The report was released by four whistle-blowing security experts hired by the Federal Voting Assistance Program to evaluate the program, also know as Serve. Serve is scheduled to become operational in time for 2004 primary elections beginning in February.
"We were hired to evaluate the Serve Internet voting system, and to recommend repairs we thought were needed to make the system secure, but we found that its based on consumer-level PCs and operating systems that cannot be made secure. A worm or virus like the ones we've seen attacking the Internet lately could easily change your vote without you knowing it. Serve should be abandoned," said computer scientist David
Wagner, from the University of California at Berkeley, coauthored the report with computer scientists Avi Rubin from Johns Hopkins University, David Jefferson of Lawrence Livermore National Laboratory and Barbara Simons, a leading technology policy consultant. Their report represents a minority opinion of the Security Peer Review Group, an advisory group formed by
the Federal Voting Assistance Program to evaluate Serve.
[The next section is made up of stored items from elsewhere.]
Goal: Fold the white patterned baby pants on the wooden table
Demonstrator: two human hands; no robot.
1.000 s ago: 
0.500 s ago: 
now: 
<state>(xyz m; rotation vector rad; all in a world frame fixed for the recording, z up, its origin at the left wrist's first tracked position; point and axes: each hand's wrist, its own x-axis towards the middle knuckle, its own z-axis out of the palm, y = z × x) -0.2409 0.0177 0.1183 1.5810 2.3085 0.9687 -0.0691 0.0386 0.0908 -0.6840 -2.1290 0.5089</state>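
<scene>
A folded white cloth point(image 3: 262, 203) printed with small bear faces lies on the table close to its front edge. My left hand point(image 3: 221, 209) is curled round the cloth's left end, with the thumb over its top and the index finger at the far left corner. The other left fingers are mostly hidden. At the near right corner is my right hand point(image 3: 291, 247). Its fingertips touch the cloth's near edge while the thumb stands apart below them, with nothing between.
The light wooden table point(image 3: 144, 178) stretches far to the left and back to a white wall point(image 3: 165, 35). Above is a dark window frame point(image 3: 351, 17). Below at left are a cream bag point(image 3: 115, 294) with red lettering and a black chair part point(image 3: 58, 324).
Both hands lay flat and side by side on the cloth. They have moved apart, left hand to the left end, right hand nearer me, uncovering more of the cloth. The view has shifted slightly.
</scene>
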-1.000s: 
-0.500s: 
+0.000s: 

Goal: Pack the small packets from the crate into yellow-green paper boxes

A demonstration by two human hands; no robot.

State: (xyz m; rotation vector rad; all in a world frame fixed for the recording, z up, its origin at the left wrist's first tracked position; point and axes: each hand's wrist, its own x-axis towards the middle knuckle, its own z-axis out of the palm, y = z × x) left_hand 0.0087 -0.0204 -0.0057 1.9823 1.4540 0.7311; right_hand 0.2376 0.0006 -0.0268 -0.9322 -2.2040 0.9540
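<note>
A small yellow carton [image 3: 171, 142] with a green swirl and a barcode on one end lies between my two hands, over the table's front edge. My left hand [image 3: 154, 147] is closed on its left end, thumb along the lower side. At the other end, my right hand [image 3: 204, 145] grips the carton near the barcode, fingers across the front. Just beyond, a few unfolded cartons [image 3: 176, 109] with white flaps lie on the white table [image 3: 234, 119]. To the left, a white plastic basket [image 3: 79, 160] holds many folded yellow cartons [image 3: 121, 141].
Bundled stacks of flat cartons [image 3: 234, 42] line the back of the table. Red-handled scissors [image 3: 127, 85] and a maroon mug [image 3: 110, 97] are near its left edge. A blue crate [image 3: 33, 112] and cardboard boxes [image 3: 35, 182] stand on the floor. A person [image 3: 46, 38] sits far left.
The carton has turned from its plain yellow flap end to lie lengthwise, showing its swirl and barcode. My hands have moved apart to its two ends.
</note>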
Overseas residents and military personnel must use paper
absentee ballots, which are often delayed, thereby invalidating the ballots. The program was created to
remedy the problem, but the cure could be worse than the illness, according to the security experts.
The critics said using consumer-grade components already under attack by hackers worldwide makes the online voting system dead-on-arrival. Program officials nevertheless plan to begin trial usage soon despite the experts' conclusion that the system is not secure.
According to Wagner, the computer security experts tried a range of methods to fix the security holes in the Internet/PC/Windows environment, but concluded
that it could not be done. Instead, Wagner said
secure lines independent of the Internet and consumer-grade operating systems should be installed at foreign embassies and military bases.
"We tried every imaginable method of providing secure voting over the Internet using PCs, but we have concluded that it can only be done with secure lines. It won't be as convenient as using the Internet, but it will be secure," said Wagner.
Serve is being readied for use in 50 counties and in seven U.S. states during this year's primary and general elections, handling as many as 100,000 votes beginning on Feb. 3 during South Carolina's presidential primary. The program's stated goal is to provide 6 million overseas voters with access to online absentee voting.